What is a Plant Pup?
Plant pups may also be referred to as offshoots, sister plants, or even suckers. Though “suckers” can have a negative connotation, plants do have very good reasons for producing these offshoots. Plants that are dying back from illness or old age will sometimes produce new plant pups from their root structures in an attempt to carry on their legacy. For example, bromeliads tend to be short-lived plants that die back after only flowering once. Yet, as the bromeliad plant dies back, the plant redirects its energy to root nodes, signaling them to form into new bromeliad plants that will be exact clones of the parent plant and grow in the same general spot. In other cases, plants may produce pups while they are still very much alive, simply to form colonies because there is safety in numbers or they benefit otherwise from close companions. The most famous, and largest, example of a colony of plant pups is an ancient colony of quaking aspen trees sharing a root structure in Utah. This colony is known as Pando, or the Trembling Giant. Its single root structure encompasses over 40,000 trunks, which all began as small offshoots, or pups, and occupy 106 acres (43 hectares). Pando’s root structure is estimated to weigh about 6,600 tons (6 million kilograms).
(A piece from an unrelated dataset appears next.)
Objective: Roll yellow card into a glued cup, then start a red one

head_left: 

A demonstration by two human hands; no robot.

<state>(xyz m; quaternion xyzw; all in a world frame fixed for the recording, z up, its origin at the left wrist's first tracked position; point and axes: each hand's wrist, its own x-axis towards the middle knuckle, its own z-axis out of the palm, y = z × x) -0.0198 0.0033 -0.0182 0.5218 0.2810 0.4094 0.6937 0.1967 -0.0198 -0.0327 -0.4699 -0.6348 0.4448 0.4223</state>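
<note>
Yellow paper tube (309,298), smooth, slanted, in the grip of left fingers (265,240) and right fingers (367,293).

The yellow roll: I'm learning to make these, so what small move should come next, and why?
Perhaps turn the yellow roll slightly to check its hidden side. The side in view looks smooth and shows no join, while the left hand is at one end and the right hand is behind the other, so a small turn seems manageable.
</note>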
This massive root structure helps the plant soak up water and nutrients in the sandy soils and arid conditions of the Southwestern United States, while the canopy of taller trees provides shelter and protection to young pups.
What Do Plant Pups Look Like?
In the landscape, we may love a certain plant, but we usually don’t want it to take over a hundred acres. Though I truly love the colony of red milkweed I grow each summer for butterflies, I certainly don’t have acres to let it spread. As new pups form from lateral roots just below soil level, I tend to them and check their progress. Once the pups have formed their own roots, I can sever them from the parent plant and pot them up to share the milkweed plants with friends or feed them to my cage-reared monarchs. With proper plant pup identification, many favorite garden plants can be transplanted and shared this way. It can be much easier to identify a plant pup than a seedling. For one thing, a plant pup will generally be near its parent plant, oftentimes growing right from the base of the parent. However, even if the pup is produced on long lateral roots and spread away from the plant, it will still be connected to a root of the parent plant. Unlike plants produced by seed, plant pups are asexually propagated and will usually look just like miniature clones of their parent plant.